Throughout the building service duration, various facilities and structures must be maintained constantly to improve the project performance while reducing the total maintenance cost. Examples of such equipment include façade, water supply, electricity connection, firefighting scheme, beam, among many others (Pucko et al. 1-4). 6D is applied today in green construction to evaluate and assess the project’s compliance with the government and owner requirements. Some specifications are given concerns about energy consumption, lighting, air flow (internal and external), natural ventilation, crowd flow, and many others. This model works better with software for professional construction system analysis to verify energy usage according to the design’s sustainability standards and regulations.

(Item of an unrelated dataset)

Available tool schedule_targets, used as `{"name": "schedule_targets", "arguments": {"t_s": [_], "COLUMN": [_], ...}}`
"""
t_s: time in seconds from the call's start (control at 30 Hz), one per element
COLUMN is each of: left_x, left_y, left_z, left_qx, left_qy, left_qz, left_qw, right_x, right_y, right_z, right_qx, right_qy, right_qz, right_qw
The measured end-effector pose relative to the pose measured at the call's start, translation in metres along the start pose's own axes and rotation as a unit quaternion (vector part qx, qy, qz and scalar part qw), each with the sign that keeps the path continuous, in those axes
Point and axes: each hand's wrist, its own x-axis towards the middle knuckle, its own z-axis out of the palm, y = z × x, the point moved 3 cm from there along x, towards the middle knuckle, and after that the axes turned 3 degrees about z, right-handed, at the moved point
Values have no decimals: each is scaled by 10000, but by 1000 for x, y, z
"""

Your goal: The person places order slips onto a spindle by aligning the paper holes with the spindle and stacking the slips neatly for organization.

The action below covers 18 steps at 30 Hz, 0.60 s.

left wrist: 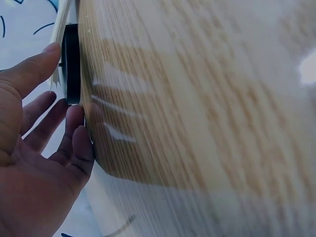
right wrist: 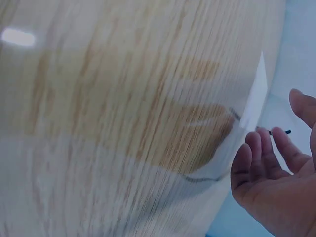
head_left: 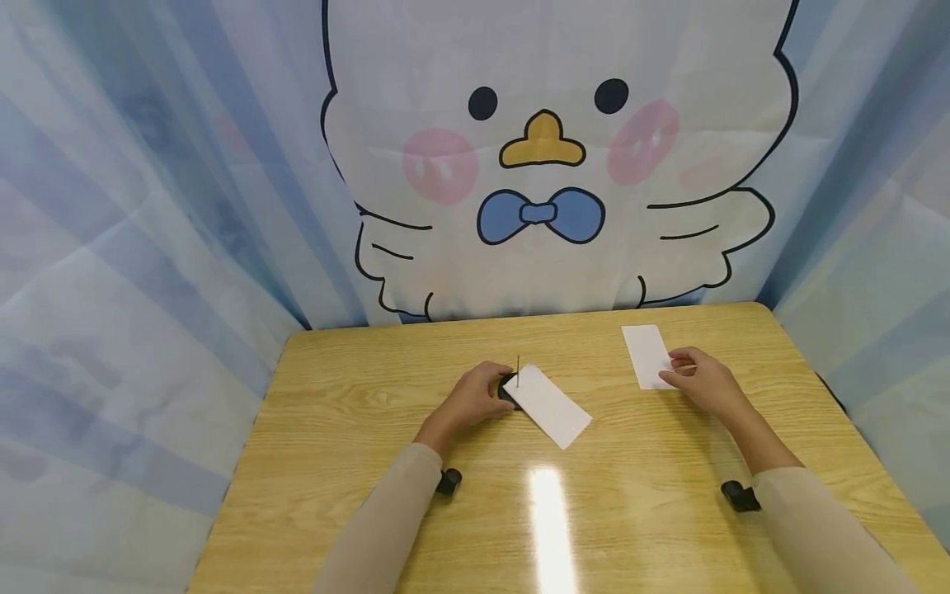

Example of a 6D Structure Model

An example of a company using a 6D model is Karno Energy Engineering. The company applies 6D tools such as Revit Program in their construction projects. 6D applications design digital building prototypes that have details on the environment and other external influences on a project. They also use 6D bim in the analysis of the erection process and the project’s life cycle. This model’s simulations are used to obtain real-time insights into the system and determine time-consuming practices inside the construction site. The most available software includes Autodesk and Revit.

Karno Energy
Figure 5: Karno Energy

Kosciusko bridge (New York) Project

Kosciuszko Bridge, or the K Bridge, is traverse Newtown Creek and Queen’s vis the Brooklyn –Queens headed to the west. It was built in two phases, an eastbound bridge completed in 2017, and a westbound finished in 2019. It is the first cable-stayed bridge in the united states and consumed a significant amount of resources. The bridge was built to counter traffic in the old one, which had become a problem in the state. Among numerous available designs, the New York State Department of Transportation was selected cable-stayed due to its ideal aesthetic and long span. Phase 1 was designed by HNTB Corporation, under the joint venture of Skanska USA-Kiewit Corp. and ECCO III Enterprises Inc. (SKE). Step two was planned by WSP USA and build by Granite Construction Northeast Inc.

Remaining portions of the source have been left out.